Estou em uma relação séria com realidade virtual. Vivo entre o Brasil e a Califórnia e, quando estou do lado de lá, combino o mercado de entretenimento com os maiores ativos locais: inovação e criatividade. O VR é a fusão desses elementos e está sendo crucial para a vida em confinamento.

A realidade virtual não é uma invenção exatamente nova, vem dos idos dos anos 80. Ao contrário do que muitos pensavam, não veio para substituir a sétima arte, assassinando as salas e isolando expectadores em lentes solitárias. Aliás, as experiências em realidade virtual se aproximam mais do teatro do que do cinema, já que não há planos para serem disfarçados, nem frames para excluir ambientes.

A tecnologia ainda busca suas definições. Por enquanto pode ser filme, game, mas sempre é experiência. Nos últimos meses, vi desaparecer uma parafernália de computadores, cabos e sensores, substituídos por lentes simples. A Oculus, empresa do Facebook que produz headsets e conteúdo, anunciou o resultado de 300 milhões de dólares no primeiro quadrimestre de 2020, mais de 80% em relação ao mesmo período no ano passado. O sucesso foi impulsionado pelo Oculus Quest, que além de não ter cabos, custa 400 dólares e pode até dispensar os controles, reconhecendo o movimento das mãos. De acordo com o relatório de Mídia e Entretenimento da PwC, que estima o crescimento desse mercado entre 2018 a 2022, o setor deve crescer 39% para conteúdos de games e 44% para experiências imersivas interativas.
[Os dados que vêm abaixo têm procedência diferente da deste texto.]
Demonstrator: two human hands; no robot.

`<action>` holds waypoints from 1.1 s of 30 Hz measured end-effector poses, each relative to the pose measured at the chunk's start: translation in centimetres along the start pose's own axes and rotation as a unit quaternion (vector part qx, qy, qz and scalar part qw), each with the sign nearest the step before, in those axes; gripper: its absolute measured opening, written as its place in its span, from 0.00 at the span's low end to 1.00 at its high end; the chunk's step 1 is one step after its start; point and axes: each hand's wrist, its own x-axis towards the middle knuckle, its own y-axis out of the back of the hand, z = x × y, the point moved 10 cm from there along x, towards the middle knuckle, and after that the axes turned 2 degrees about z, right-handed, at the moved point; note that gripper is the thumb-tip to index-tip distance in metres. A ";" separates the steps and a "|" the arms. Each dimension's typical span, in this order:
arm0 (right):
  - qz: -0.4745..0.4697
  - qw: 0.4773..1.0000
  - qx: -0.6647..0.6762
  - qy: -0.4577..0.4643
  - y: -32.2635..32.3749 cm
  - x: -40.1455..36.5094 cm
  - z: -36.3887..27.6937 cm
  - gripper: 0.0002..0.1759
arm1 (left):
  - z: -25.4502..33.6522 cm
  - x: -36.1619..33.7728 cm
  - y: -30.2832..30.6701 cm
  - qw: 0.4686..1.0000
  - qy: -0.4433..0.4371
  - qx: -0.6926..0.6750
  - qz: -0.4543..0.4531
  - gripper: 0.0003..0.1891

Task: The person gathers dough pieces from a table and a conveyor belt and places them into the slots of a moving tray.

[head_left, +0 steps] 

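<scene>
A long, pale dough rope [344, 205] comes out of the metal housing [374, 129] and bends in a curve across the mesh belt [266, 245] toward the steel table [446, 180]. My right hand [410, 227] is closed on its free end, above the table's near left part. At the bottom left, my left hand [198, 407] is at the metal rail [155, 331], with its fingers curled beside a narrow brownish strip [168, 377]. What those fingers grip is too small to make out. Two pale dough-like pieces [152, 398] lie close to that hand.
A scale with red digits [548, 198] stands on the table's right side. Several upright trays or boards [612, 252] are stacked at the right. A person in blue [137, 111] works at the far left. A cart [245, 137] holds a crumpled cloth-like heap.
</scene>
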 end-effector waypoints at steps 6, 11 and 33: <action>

Vale observar o crescimento descentralizado dessa indústria. Tive o privilégio de fazer parte da produção brasileira da experiência "A Linha", que recebeu o Leão de Ouro como Melhor Experiência de Realidade Virtual no Festival de Veneza em 2019. Trata-se não apenas do mais antigo festival de cinema do mundo, mas um dos primeiros a abrir espaço para obras de realidade virtual na sua mostra competitiva. Das mais de 40 experiências exibidas, apenas duas eram do hemisfério sul: a nossa e uma nigeriana. De três prêmios do festival, dois foram justamente para os países do Sul, o que comprova que os recursos de produção (materiais e humanos) não estão necessariamente em países desenvolvidos.

A minha maior surpresa foi perceber que o mundo virtual é mais libertação que isolamento.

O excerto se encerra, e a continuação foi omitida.